The nictitating membrane, or third eyelid, with its accessory muscles and other structures, is especially well developed in birds, and is of much functional importance to them, as it can be rapidly drawn across the whole eye-ball. It is found in some reptiles and amphibians, and in certain fishes, as in sharks. It is fairly well developed in the two lower divisions of the mammalian series, namely, in the monotremata and marsupials, and in some few of the higher mammals, as in the walrus. But in man, the quadrumana, and most other mammals, it exists, as is admitted by all anatomists, as a mere rudiment, called the semilunar fold. (35. Muller’s ‘Elements of Physiology,’ Eng. translat. 1842, vol. ii. p. 1117. Owen, ‘Anatomy of Vertebrates,’ vol. iii. p. 260; ibid. on the Walrus, ‘Proceedings of the Zoological Society,’ November 8, 1854. See also R. Knox, ‘Great Artists and Anatomists,’ p. 106. This rudiment apparently is somewhat larger in Negroes and Australians than in Europeans, see Carl Vogt, ‘Lectures on Man,’ Eng. translat. p. 129.)
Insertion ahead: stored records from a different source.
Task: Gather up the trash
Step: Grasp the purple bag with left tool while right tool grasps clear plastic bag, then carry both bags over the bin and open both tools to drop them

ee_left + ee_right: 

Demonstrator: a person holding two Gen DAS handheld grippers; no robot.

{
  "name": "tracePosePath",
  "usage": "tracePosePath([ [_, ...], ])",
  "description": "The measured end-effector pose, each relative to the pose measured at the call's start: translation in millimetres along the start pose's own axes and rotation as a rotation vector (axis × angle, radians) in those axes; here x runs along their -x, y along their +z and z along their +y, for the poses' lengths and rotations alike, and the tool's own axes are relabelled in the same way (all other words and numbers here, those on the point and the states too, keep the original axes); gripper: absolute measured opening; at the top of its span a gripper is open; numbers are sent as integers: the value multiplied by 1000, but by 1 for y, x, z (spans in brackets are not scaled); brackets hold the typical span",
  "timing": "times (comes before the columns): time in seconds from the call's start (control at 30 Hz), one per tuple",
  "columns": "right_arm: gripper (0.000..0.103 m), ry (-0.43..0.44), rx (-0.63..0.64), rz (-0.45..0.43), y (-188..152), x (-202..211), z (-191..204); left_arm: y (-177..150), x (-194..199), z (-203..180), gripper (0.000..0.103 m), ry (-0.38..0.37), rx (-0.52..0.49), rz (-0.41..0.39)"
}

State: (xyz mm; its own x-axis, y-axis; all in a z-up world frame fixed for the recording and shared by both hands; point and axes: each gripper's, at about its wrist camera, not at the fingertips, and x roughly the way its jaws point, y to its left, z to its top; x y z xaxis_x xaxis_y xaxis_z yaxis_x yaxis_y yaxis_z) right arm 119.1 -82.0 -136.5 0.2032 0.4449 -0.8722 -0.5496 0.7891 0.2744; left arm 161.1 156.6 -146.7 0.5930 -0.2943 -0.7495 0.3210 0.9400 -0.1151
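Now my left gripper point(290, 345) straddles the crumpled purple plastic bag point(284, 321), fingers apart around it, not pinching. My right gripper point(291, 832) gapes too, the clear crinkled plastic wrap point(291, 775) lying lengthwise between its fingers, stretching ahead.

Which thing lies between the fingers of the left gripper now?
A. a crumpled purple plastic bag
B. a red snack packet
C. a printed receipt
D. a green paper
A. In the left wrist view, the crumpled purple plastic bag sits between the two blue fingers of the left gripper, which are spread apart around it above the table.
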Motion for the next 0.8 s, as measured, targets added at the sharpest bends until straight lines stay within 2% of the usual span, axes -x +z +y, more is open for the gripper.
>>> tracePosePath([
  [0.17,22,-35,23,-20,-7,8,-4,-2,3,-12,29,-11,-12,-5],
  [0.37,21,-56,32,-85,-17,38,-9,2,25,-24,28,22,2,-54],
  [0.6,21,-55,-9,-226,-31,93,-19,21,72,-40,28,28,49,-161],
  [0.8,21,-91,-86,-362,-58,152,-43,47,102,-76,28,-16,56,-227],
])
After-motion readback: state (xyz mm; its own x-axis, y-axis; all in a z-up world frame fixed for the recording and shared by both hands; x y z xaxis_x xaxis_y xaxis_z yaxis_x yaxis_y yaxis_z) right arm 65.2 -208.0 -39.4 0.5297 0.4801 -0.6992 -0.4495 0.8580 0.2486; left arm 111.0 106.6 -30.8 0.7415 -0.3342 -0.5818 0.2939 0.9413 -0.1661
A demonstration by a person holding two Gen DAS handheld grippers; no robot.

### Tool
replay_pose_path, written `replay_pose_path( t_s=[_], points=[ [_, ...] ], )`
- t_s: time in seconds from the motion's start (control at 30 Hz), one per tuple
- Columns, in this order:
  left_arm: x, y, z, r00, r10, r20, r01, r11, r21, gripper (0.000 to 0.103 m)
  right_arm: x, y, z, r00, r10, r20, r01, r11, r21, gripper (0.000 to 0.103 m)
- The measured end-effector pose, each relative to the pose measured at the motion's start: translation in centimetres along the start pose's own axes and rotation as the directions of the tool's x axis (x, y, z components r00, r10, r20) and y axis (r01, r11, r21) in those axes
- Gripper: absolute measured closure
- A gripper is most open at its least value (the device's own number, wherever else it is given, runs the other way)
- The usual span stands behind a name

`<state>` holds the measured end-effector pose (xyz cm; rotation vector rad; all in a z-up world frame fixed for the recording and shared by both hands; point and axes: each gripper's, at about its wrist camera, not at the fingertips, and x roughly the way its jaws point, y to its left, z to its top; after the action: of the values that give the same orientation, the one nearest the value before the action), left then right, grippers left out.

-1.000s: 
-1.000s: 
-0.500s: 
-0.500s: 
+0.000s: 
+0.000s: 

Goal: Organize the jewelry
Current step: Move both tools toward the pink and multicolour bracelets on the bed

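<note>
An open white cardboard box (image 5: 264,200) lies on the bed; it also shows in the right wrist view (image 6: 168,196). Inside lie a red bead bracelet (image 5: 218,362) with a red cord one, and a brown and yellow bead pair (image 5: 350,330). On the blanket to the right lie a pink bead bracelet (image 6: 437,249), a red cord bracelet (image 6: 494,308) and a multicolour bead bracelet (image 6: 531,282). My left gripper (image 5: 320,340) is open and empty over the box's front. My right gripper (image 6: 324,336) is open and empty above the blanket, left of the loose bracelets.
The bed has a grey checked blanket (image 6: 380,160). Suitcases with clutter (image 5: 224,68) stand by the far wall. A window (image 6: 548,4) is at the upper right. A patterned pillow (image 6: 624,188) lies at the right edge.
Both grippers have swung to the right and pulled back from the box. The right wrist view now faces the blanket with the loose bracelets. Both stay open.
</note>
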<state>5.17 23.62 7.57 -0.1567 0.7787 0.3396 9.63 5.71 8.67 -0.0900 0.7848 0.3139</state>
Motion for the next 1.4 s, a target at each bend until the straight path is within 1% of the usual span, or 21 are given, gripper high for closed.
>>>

The sense of smell is of the highest importance to the greater number of mammals—to some, as the ruminants, in warning them of danger; to others, as the Carnivora, in finding their prey; to others, again, as the wild boar, for both purposes combined. But the sense of smell is of extremely slight service, if any, even to the dark coloured races of men, in whom it is much more highly developed than in the white and civilised races. (36. The account given by Humboldt of the power of smell possessed by the natives of South America is well known, and has been confirmed by others. M. Houzeau (‘Études sur les Facultés Mentales,’ etc., tom. i. 1872, p. 91) asserts that he repeatedly made experiments, and proved that Negroes and Indians could recognise persons in the dark by their odour. Dr. W. Ogle has made some curious observations on the connection between the power of smell and the colouring matter of the mucous membrane of the olfactory region as well as of the skin of the body. I have, therefore, spoken in the text of the dark-coloured races having a finer sense of smell than the white races. See his paper, ‘Medico-Chirurgical Transactions,’ London, vol. liii. 1870, p. 276.) Nevertheless it does not warn them of danger, nor guide them to their food; nor does it prevent the Esquimaux from sleeping in the most fetid atmosphere, nor many savages from eating half-putrid meat. In Europeans the power differs greatly in different individuals, as I am assured by an eminent naturalist who possesses this sense highly developed, and who has attended to the subject. Those who believe in the principle of gradual evolution, will not readily admit that the sense of smell in its present state was originally acquired by man, as he now exists. He inherits the power in an enfeebled and so far rudimentary condition, from some early progenitor, to whom it was highly serviceable, and by whom it was continually used. In those animals which have this sense highly developed, such as dogs and horses, the recollection of persons and of places is strongly associated with their odour; and we can thus perhaps understand how it is, as Dr. Maudsley has truly remarked (37. ‘The Physiology and Pathology of Mind,’ 2nd ed. 1868, p. 134.), that the sense of smell in man “is singularly effective in recalling vividly the ideas and images of forgotten scenes and places.”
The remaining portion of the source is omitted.